How can I keep concatenated tokens separate during lexing when a more general token is availible

Question

The language I'm working on allows certain tokens to be stuck together (eg "intfloat") and I'm looking for a way to have the lexer not turn them into an ID so they're available separately at parse time. The simplest grammar I can come up with that demonstrates it is (WS omitted):

B: 'B';
C: 'C';
ID: ('a'..'z')+;
doc : (B | C | ID)* EOF;

Run against:

bc
abc
bcd

What I'd like out of the lexer:

B C
ID (starts with not-a-keyword so it's an ID)
<error> (cannot concat non-keywords)

But what I get is 3 IDs, as expected.

I have been looking at making the ID not greedy but that degenerates into individual tokens for each character.

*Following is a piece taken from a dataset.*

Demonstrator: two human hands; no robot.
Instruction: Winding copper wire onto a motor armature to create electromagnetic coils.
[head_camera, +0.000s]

I suppose I could glue them back together later, but it feels like there should be a better way.

Any thoughts?

Thanks

user1201210 · Answer 1 · 2013-01-09T22:17:45.730

Here's a start towards a solution, using the lexer to break up the text into tokens. The trick here is that rule ID can emit more than one token per invokation. This is non-standard lexer behavior so there are some caveats:

I'm confident that this won't work in ANTLR4.
This code assumes all tokens are queued into tokenQueue.
Rule ID doesn't prevent a keyword from repeating, so intintint produces tokens INT INT INT. If that's bad, you'll want to handle that either on the lexer or parser side, depending on which makes more sense in your grammar.
The shorter the keyword, the more fragile this solution becomes. Input internal is an invalid ID because it starts with keyword int but is followed by a non-keyword string.
The grammar produces warnings that I haven't expunged. If you use this code, I recommend attempting to remove them.

Here is the grammar:

MultiToken.g

grammar MultiToken;


@lexer::members{
    private java.util.LinkedList<Token> tokenQueue = new java.util.LinkedList<Token>();

    @Override
    public Token nextToken() {
            Token t = super.nextToken();
            if (tokenQueue.isEmpty()){
                if (t.getType() == Token.EOF){
                    return t;
                } else { 
                    throw new IllegalStateException("All tokens must be queued!");
                }
            } else { 
                return tokenQueue.removeFirst();
            }
    }

    public void emit(int ttype, int tokenIndex) {
        //This is lifted from ANTLR's Lexer class, 
        //but modified to handle queueing and multiple tokens per rule.
        Token t;

        if (tokenIndex > 0){
            CommonToken last = (CommonToken) tokenQueue.getLast();
            t = new CommonToken(input, ttype, state.channel, last.getStopIndex() + 1, getCharIndex() - 1);
        } else { 
            t = new CommonToken(input, ttype, state.channel, state.tokenStartCharIndex, getCharIndex() - 1);
        }

        t.setLine(state.tokenStartLine);
        t.setText(state.text);
        t.setCharPositionInLine(state.tokenStartCharPositionInLine);
        emit(t);
    }

    @Override
    public void emit(Token t){
        super.emit(t);
        tokenQueue.addLast(t);
    }
}

doc     : (INT | FLOAT | ID | NUMBER)* EOF;

fragment
INT     : 'int';

fragment
FLOAT   : 'float';

NUMBER  : ('0'..'9')+;

ID  
@init {
    int index = 0; 
    boolean rawId = false;
    boolean keyword = false;
}
        : ({!rawId}? INT {emit(INT, index++); keyword = true;}
            | {!rawId}? FLOAT {emit(FLOAT, index++); keyword = true;}
            | {!keyword}? ('a'..'z')+ {emit(ID, index++); rawId = true;} 
          )+
        ;

WS      : (' '|'\t'|'\f'|'\r'|'\n')+ {skip();};

Test Case 1: Mixed Keywords

Input

intfloat a
int b
float c
intfloatintfloat d

Output (Tokens)

[INT : int] [FLOAT : float] [ID : a] 
[INT : int] [ID : b]
[FLOAT : float] [ID : c] 
[INT : int] [FLOAT : float] [INT : int] [FLOAT : float] [ID : d]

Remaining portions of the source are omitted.